After a successful deployment of the revision B resources and confirmation that all running jobs have completed, the old revision A resources can be removed entirely. Next time changes are required the revision B resources can be copied to revision A resources.
The above steps are the minimal set of changes for the example launch template update. In practice it is often easiest to copy all resources at once, to ensure all resources are consistently using revision A or B.

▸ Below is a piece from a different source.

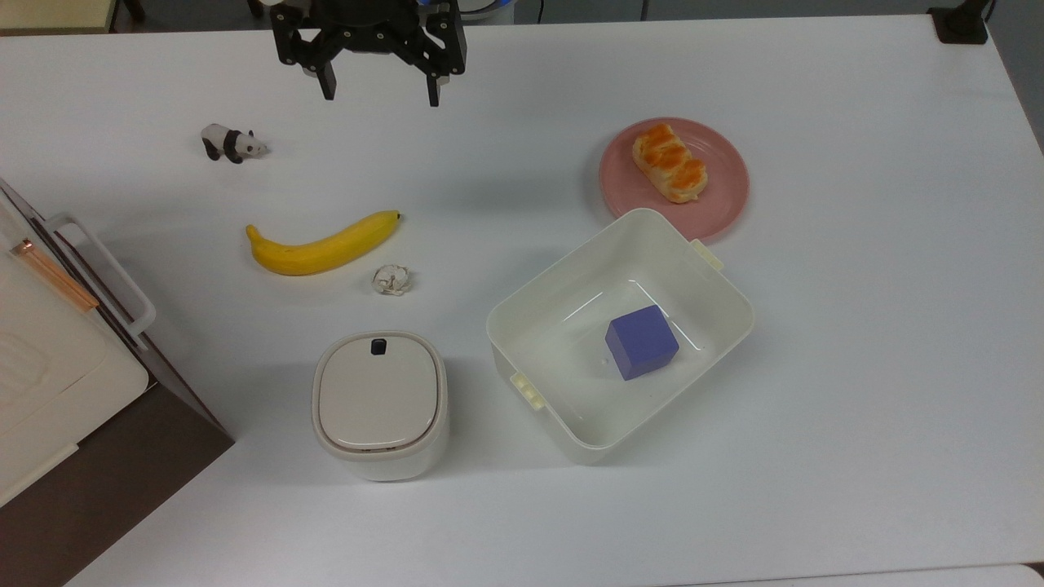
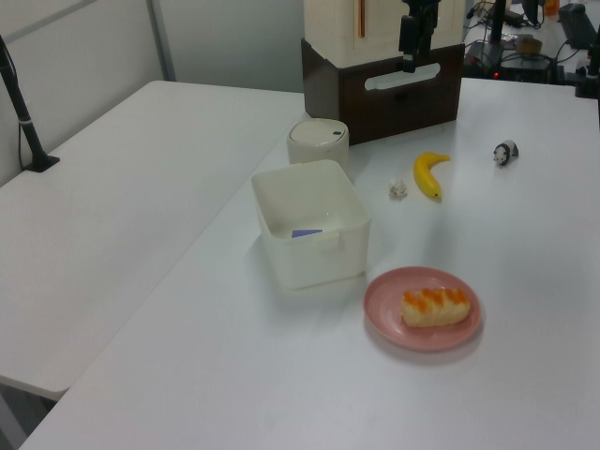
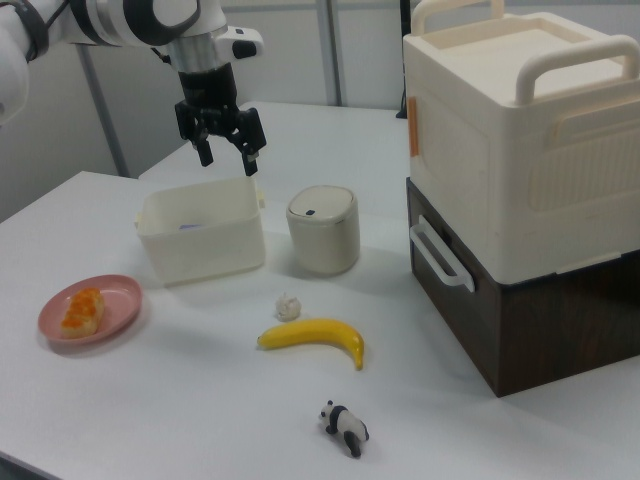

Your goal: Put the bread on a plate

If needing to use this management strategy for batch resources, be sure to remember the Batch resource quota. Ensure enough headroom is present at all times in the batch resource totals to allow any possible changes to take place.
Downtime okay, jobs intermittent
In the case where downtime is acceptable and jobs are intermittent and/or can fail without issues, avoiding the complexities of the above management strategy may be preferable. In this case, use the simpler strategy of simply updating resources and handling any potential issues as they occur during deployment. In this case it might be best to omit names from resources like compute environments and job queues; else plan to change the names on any update.